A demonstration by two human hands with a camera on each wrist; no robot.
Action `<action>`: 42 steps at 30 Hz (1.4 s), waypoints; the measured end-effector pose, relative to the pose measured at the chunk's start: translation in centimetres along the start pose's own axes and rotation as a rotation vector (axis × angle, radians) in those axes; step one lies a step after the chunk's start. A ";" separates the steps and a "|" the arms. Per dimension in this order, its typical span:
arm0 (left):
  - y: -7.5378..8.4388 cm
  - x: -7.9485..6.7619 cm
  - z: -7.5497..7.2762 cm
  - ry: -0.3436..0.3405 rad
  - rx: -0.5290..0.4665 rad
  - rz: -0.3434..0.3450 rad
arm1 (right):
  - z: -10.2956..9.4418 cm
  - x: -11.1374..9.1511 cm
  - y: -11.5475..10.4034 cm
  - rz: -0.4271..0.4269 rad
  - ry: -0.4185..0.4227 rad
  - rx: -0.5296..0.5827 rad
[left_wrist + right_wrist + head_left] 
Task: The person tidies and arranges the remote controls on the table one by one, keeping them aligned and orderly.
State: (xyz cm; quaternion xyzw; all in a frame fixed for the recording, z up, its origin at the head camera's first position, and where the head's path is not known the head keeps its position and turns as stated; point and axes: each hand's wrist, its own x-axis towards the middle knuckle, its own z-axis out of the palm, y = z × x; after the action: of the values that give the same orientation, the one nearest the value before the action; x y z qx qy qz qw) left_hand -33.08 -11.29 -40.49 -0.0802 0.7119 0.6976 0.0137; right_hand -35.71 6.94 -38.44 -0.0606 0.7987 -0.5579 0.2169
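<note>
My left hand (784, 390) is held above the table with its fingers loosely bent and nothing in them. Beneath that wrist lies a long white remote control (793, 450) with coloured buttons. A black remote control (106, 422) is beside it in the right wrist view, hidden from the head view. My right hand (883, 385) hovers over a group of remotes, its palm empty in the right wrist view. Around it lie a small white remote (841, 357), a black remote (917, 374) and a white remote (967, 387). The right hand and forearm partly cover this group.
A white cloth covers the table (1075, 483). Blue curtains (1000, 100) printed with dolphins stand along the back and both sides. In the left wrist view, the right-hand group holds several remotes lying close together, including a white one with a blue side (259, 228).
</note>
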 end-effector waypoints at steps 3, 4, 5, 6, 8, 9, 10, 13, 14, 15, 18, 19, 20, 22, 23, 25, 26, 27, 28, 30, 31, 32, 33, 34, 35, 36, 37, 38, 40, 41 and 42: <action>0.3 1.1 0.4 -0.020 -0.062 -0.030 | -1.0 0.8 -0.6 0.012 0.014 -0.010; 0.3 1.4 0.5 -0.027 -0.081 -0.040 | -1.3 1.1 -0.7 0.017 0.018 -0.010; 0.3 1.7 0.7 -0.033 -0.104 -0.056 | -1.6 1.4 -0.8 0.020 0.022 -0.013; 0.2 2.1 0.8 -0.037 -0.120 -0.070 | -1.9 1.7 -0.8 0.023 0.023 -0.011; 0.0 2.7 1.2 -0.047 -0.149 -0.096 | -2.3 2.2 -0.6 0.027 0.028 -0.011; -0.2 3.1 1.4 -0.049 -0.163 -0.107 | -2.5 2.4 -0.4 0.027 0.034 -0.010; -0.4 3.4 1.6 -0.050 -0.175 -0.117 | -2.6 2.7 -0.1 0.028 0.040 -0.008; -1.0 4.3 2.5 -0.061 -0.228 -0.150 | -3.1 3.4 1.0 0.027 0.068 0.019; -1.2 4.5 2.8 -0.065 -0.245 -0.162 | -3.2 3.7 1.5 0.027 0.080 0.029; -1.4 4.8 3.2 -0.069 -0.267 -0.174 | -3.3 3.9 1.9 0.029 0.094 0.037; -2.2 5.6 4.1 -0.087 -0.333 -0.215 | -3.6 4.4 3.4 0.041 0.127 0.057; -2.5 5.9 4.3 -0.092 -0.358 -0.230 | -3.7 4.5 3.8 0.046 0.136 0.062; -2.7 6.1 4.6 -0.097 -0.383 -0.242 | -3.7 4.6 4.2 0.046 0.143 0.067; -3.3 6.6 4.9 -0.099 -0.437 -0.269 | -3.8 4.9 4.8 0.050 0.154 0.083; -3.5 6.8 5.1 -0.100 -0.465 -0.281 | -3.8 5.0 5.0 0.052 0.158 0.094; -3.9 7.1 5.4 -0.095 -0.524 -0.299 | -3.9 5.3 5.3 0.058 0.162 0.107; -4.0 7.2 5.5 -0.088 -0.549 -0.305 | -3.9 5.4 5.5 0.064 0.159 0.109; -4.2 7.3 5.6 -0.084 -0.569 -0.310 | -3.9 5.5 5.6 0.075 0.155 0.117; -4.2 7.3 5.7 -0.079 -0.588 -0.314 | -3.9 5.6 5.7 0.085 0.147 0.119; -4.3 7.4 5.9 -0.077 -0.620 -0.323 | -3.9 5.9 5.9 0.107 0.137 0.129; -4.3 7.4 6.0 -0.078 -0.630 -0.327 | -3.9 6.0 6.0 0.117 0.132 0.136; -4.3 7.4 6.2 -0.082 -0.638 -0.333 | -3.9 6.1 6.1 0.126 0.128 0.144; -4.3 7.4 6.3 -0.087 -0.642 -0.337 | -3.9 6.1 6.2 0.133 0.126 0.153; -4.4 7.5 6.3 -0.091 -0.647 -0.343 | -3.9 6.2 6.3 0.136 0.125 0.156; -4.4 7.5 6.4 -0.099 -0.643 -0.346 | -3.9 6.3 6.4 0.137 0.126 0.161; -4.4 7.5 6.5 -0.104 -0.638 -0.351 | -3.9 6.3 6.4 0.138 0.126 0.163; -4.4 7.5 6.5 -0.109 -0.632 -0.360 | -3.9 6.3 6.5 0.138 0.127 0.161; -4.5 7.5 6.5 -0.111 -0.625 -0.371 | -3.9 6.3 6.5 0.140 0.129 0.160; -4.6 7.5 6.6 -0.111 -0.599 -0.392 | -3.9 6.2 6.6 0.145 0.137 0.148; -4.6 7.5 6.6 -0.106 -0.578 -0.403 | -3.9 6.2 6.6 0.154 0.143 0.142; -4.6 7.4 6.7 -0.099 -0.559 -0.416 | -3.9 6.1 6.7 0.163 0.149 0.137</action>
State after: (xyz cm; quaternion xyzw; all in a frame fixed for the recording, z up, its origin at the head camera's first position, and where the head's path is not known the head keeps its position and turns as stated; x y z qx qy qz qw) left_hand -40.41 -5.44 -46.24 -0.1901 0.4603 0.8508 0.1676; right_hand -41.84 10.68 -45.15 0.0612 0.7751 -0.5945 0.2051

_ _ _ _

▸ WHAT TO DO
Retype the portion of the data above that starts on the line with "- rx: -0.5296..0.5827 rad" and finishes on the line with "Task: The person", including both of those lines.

▸ SOLUTION FOR THIS TASK
  - rx: -0.5296..0.5827 rad
[left_wrist + right_wrist + head_left] 
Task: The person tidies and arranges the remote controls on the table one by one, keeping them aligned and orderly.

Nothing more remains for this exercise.